Kenya and the United States have formalised a new Health Cooperation Framework that marks a major shift in their 25-year partnership, transitioning from donor-driven programmes to a sustainable, government-led model aimed at strengthening national health systems by 2030.
According to an executive brief on the agreement, the U.S. Government—Kenya’s largest bilateral health partner with cumulative investments of USD 70 billion—has historically supported the country in HIV, tuberculosis and malaria control, laboratory capacity, outbreak surveillance and development of frontline health workers.
The new framework builds on these achievements while introducing what officials describe as a transition to self-reliant and sustainable national health systems, aligned with Vision 2030 and the Universal Health Coverage agenda under the Bottom-Up Economic Transformation Agenda (BETA).

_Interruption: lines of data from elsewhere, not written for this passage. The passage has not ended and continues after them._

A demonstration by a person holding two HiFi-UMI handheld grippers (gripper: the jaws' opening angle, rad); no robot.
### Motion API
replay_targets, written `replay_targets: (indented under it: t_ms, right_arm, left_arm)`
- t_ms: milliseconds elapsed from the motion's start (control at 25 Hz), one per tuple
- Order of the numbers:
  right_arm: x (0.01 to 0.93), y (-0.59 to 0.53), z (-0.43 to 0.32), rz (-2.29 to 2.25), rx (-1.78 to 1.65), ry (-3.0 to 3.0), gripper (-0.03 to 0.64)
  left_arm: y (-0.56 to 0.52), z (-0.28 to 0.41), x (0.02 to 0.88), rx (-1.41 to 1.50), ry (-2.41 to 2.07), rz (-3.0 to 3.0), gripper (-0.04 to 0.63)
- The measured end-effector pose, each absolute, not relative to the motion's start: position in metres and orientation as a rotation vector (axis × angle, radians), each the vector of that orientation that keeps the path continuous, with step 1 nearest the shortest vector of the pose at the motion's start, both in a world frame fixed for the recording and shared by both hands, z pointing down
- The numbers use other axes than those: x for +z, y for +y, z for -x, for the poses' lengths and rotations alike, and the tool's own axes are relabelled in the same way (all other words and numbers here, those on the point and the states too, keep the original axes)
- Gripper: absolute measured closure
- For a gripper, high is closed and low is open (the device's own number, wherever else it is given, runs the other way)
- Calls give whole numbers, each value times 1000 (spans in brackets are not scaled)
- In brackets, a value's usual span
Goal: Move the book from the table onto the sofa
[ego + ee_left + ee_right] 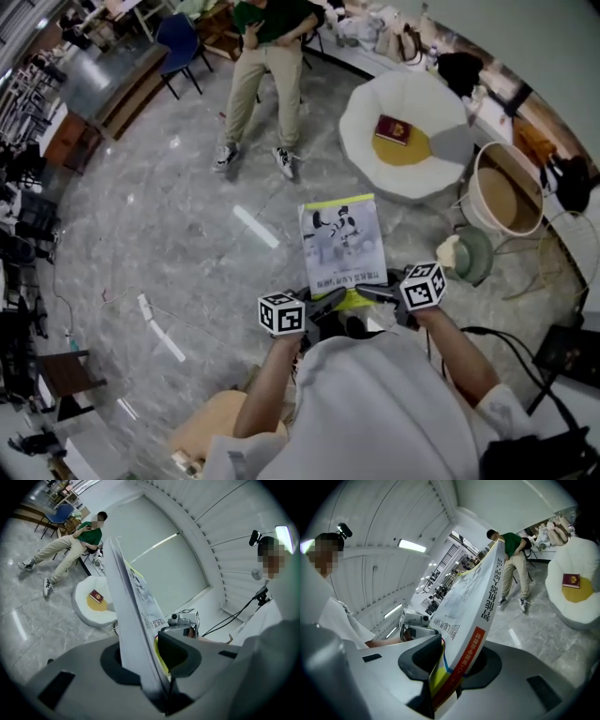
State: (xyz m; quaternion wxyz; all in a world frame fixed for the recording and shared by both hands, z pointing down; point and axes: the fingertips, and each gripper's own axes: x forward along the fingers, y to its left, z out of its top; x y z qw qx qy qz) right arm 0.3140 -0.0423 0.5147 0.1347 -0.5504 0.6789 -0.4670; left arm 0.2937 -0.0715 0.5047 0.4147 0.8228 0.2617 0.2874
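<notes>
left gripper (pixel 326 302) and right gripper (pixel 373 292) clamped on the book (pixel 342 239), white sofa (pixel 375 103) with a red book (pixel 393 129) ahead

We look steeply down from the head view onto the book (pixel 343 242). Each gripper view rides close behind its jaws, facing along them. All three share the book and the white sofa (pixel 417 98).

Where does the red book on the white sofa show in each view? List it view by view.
Head view: red book upper right, on a yellow cushion.
Left gripper view: red book left of centre.
Right gripper view: red book at far right.
Shared landmark: the seated person in green.
</notes>
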Motion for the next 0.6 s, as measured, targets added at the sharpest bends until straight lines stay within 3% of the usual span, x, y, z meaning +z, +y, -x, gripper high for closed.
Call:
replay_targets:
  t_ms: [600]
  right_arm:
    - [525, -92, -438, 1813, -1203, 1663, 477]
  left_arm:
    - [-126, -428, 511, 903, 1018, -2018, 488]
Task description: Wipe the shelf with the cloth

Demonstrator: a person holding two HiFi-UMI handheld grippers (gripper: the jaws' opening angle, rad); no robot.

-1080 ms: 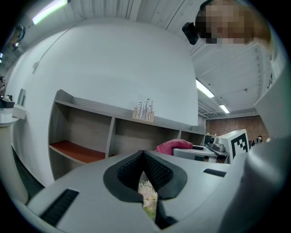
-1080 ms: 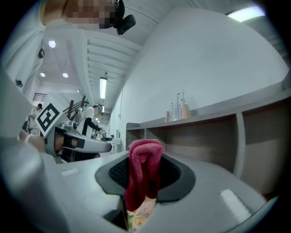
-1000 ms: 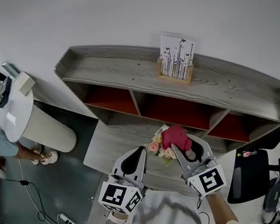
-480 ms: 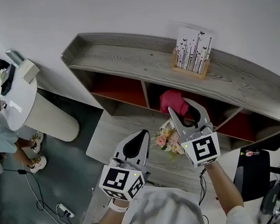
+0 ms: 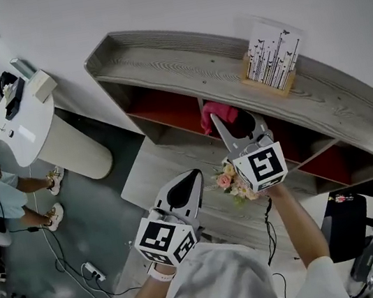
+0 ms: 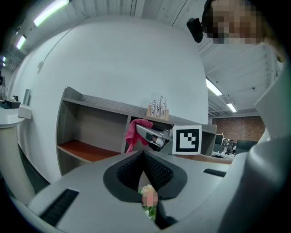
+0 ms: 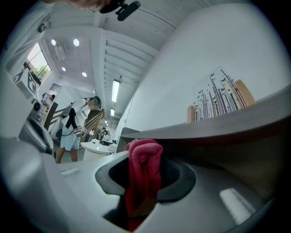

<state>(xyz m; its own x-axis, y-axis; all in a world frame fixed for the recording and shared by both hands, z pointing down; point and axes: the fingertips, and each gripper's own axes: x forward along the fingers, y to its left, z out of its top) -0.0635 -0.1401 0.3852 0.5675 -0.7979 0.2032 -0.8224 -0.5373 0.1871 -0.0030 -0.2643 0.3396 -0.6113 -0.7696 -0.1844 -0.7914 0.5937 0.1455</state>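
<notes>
Nearest the camera, the left gripper (image 5: 194,177) hangs low, jaws pressed together on nothing; just past a small bouquet (image 5: 233,181), the right gripper (image 5: 236,126) pinches the pink cloth (image 5: 214,113) at the mouth of the shelf (image 5: 180,68), under its top board; wiping looks not yet begun, with every surface left.

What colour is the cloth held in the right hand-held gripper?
The cloth is deep pink; it shows clearest in the right gripper view.
</notes>
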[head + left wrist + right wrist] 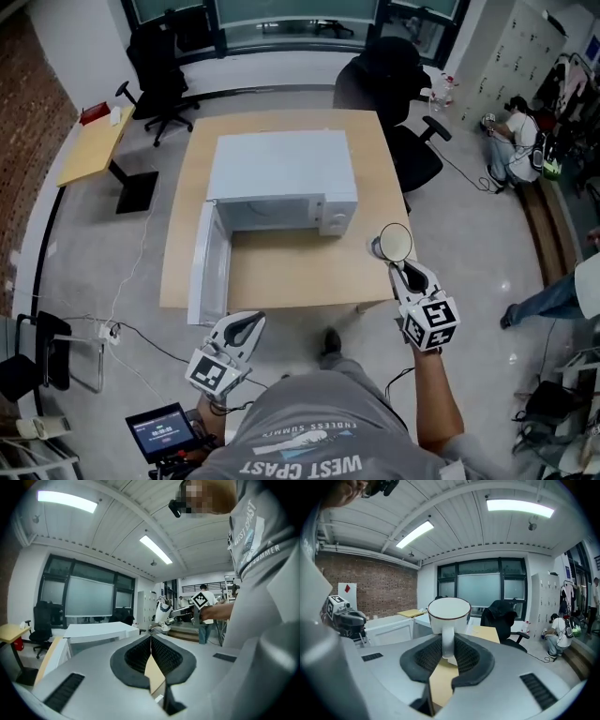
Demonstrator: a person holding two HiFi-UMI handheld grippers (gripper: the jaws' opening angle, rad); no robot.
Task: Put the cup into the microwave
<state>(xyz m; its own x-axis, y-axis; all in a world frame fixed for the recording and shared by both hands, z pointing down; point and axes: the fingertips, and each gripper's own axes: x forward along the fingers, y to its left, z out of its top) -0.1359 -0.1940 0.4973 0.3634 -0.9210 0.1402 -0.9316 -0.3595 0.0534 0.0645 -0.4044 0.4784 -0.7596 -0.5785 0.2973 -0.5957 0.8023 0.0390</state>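
Observation:
A white cup [395, 242] with a dark rim hangs in the air off the table's front right corner. My right gripper [400, 267] is shut on its handle. In the right gripper view the cup [449, 615] stands upright, its handle pinched between the pads [465, 654]. The white microwave [281, 183] sits on the wooden table [291, 277], with its door [208, 267] swung open to the left. My left gripper [241, 330] floats just off the table's front edge near the door. Its jaws meet at the tips with nothing between them [151, 638].
Black office chairs [159, 70] stand behind the table, and another [398, 103] at its far right. A small wooden desk [94, 145] is at the left. A person sits on the floor at the far right [516, 141]. Cables and a power strip [111, 330] lie on the floor at the left.

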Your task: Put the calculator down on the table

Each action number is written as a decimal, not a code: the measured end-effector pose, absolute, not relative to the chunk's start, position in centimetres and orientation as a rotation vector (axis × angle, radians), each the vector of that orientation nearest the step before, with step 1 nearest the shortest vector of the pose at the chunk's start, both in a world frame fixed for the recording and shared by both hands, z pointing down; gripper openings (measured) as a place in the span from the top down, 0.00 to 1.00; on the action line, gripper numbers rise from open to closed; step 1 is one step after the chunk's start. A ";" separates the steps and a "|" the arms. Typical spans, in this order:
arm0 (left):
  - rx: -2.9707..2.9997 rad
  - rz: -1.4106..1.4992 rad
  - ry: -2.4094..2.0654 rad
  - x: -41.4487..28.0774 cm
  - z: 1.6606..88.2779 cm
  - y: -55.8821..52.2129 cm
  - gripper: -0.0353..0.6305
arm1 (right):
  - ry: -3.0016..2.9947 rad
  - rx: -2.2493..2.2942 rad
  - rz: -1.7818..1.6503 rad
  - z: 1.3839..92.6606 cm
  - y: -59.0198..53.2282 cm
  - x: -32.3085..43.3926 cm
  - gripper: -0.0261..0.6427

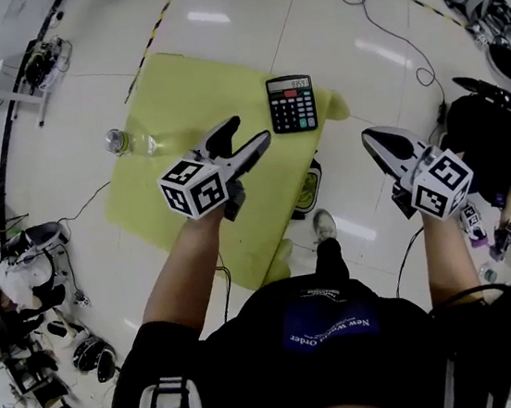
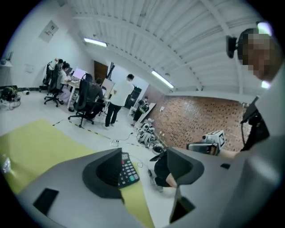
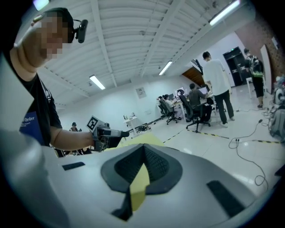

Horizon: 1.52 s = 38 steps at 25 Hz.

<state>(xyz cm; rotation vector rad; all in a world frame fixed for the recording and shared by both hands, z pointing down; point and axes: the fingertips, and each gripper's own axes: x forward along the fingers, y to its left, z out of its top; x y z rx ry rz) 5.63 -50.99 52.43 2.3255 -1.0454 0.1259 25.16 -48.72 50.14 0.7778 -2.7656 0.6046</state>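
Evidently the job looks done: your calculator point(image 1: 292, 103) lies flat on the yellow counter point(image 1: 175, 88), near its far edge and untouched. Your left tongs point(image 1: 251, 131) hover just short of it, spread wide and empty. Your right tongs point(image 1: 373, 139) are pressed together, holding nothing.

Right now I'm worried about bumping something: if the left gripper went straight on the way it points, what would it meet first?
Probably the calculator lying on the yellow table. It shows ahead between the open jaws of the left gripper, though depth is unclear.
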 end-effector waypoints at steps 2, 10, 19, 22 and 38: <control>2.374 0.007 -1.074 3.2 47.2 -48.6 0.65 | -2.790 0.774 0.533 46.5 -48.2 24.1 0.98; 2.545 -0.251 -1.195 -2.4 31.7 -36.5 0.94 | -2.931 0.722 0.260 30.2 -43.2 18.0 0.98; 2.565 -0.481 -1.212 -10.6 24.5 -23.0 0.94 | -3.018 0.489 0.305 26.2 -31.9 7.6 0.98; 2.544 -0.477 -1.244 -11.1 24.9 -23.0 0.94 | -3.002 0.437 0.353 27.1 -32.6 7.0 0.98; 2.594 -0.496 -1.179 -10.2 23.4 -22.6 0.94 | -3.012 0.422 0.257 23.8 -33.1 7.2 0.98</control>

The brief states that the framework seeks to guide collaboration to eliminate major infectious diseases, build a resilient public health system with strong emergency preparedness, transition to locally owned systems and strengthen diplomatic, scientific and economic partnerships between the two countries.
It notes that the agreement also aligns with the America First Global Health Strategy released in September 2025, which emphasises efficiency, reduced dependency, and stronger bilateral agreements.

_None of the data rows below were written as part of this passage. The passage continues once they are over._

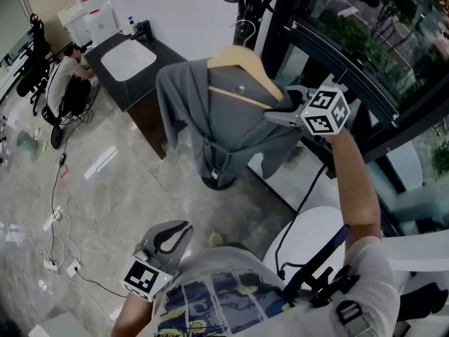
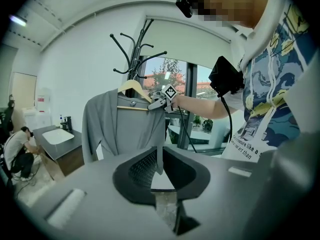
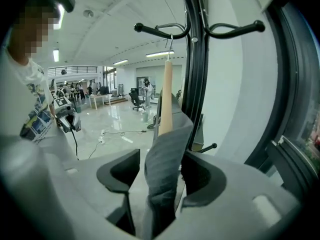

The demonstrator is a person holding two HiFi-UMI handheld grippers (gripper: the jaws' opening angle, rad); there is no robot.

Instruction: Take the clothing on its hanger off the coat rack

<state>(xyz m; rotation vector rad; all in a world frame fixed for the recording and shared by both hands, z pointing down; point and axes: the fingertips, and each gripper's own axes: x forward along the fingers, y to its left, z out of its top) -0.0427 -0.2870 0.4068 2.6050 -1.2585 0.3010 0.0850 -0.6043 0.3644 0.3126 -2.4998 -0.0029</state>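
Our left gripper (image 1: 170, 236) hung low beside our printed shirt (image 1: 224, 297), jaws apart and empty, well short of the coat rack (image 1: 247, 2). Our right gripper (image 3: 161, 176) stood wide open around one shoulder of the grey garment (image 1: 228, 125), not pinching it. Beyond its jaws the wooden hanger (image 1: 243, 62) hung hooked on the rack.

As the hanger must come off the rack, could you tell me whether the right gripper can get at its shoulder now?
Probably yes: the right gripper holds its jaws open on either side of the grey garment covering the end of the wooden hanger; nothing else intervenes.
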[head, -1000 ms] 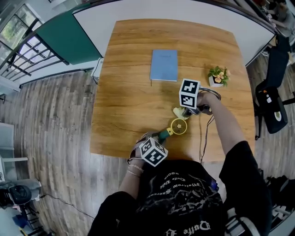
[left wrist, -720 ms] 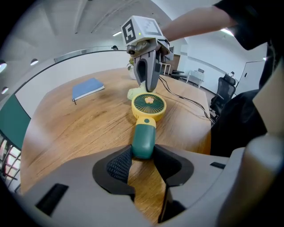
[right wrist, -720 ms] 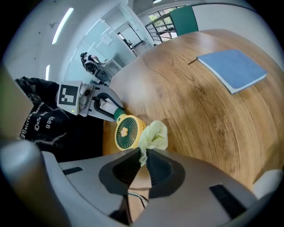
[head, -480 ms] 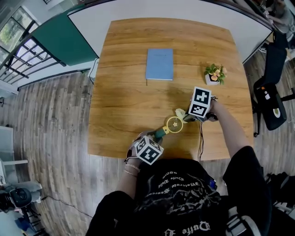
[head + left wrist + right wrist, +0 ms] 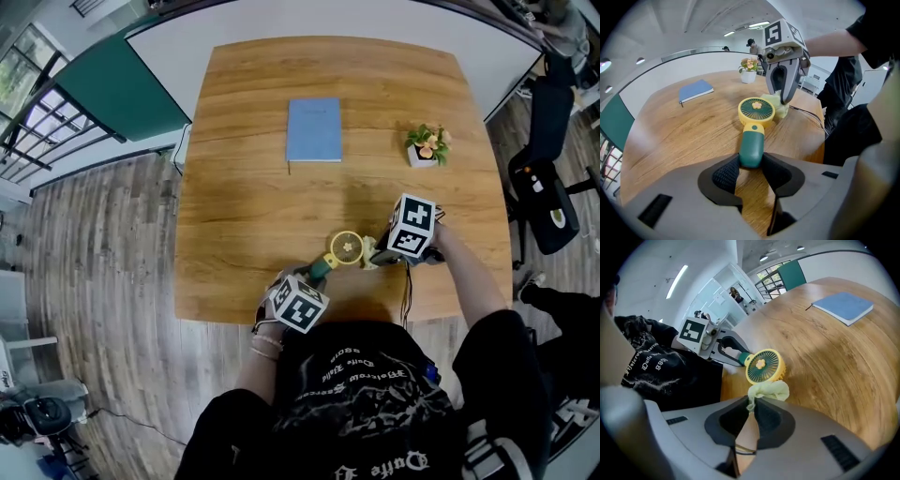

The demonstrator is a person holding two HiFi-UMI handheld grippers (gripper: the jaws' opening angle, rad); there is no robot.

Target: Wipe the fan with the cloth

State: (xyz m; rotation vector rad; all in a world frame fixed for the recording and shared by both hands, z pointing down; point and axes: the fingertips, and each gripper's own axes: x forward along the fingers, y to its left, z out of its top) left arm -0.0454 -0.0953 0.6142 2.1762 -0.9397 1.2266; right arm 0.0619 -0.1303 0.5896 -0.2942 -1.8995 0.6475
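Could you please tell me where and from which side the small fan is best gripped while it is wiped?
Grip the fan's green handle from its butt end, as the left gripper does: it is slim and straight, leaving the round head clear for the right gripper's cloth.

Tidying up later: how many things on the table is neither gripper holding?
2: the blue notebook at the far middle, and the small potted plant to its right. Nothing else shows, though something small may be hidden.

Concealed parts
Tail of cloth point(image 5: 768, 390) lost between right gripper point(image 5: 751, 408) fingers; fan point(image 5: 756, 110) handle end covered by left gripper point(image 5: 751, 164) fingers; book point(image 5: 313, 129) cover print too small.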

Historically, U.S. health funding has been delivered through donor-led models such as PEPFAR, the Global Fund and CDC programmes, implemented largely by non-state partners. While impactful, this approach created parallel systems and inefficiencies.
The document states that the model delivered significant impact but created dependency and resulted in only 40% of funding reaching frontline workers and commodities.
The new framework replaces this system with a Government-to-Government (G2G) approach that channels funding directly into Kenyan institutions, including the Social Health Authority, Digital Health Authority, KEMSA, the Ministry of Health, and the National Public Health Institute.
It outlines joint development of a multi-year transition and co-financing plan covering surveillance, laboratory systems, workforce and commodities.
Procurement and distribution of commodities will transition fully to KEMSA by December 2026, while the government is expected to absorb 515 laboratory workers and 13,293 health workers by 2028.
The United States intends to invest USD 1.6 billion over the next five years under the new framework, with contributions conditional on Kenya progressively increasing national and county health budgets.
Annual increments required include Sh10 billion in FY 2026/27, Sh20 billion in FY 2027/28, Sh35 billion in FY 2028/29 and Sh50 billion in FY 2029/30.
Kenya must also assume full financing for U.S.–funded commodities and human resources by 2031, amounting to USD 141.9 million (Sh18.5 billion).
A key component is the Data Sharing Agreement, which emphasises that Kenya’s health data is a national strategic asset.
The brief states that all shared data must comply with the Data Protection Act (2019), the Digital Health Act (2023) and other local laws, ensuring that data sharing is strictly for implementation of the cooperation framework.
The agreement is expected to strengthen Kenya’s national health sovereignty, with the brief noting that it enhances “full ownership of health systems and alignment to national priorities.”
It is also projected to reduce long-term donor dependence, strengthen digital surveillance, improve preparedness for health emergencies and boost investor confidence in Kenya’s position as a regional health hub.
The U.S. expects Kenya to honour progressive co-financing commitments, strengthen digital health infrastructure, adopt global data security and traceability standards, and provide regulatory support for local and American investments in health technologies.
The brief outlines expectations for Kenya to “absorb 515 laboratory workers and 13,293 healthcare workers by 2028” while fortifying systems across KEMSA, the NPHI and other key agencies.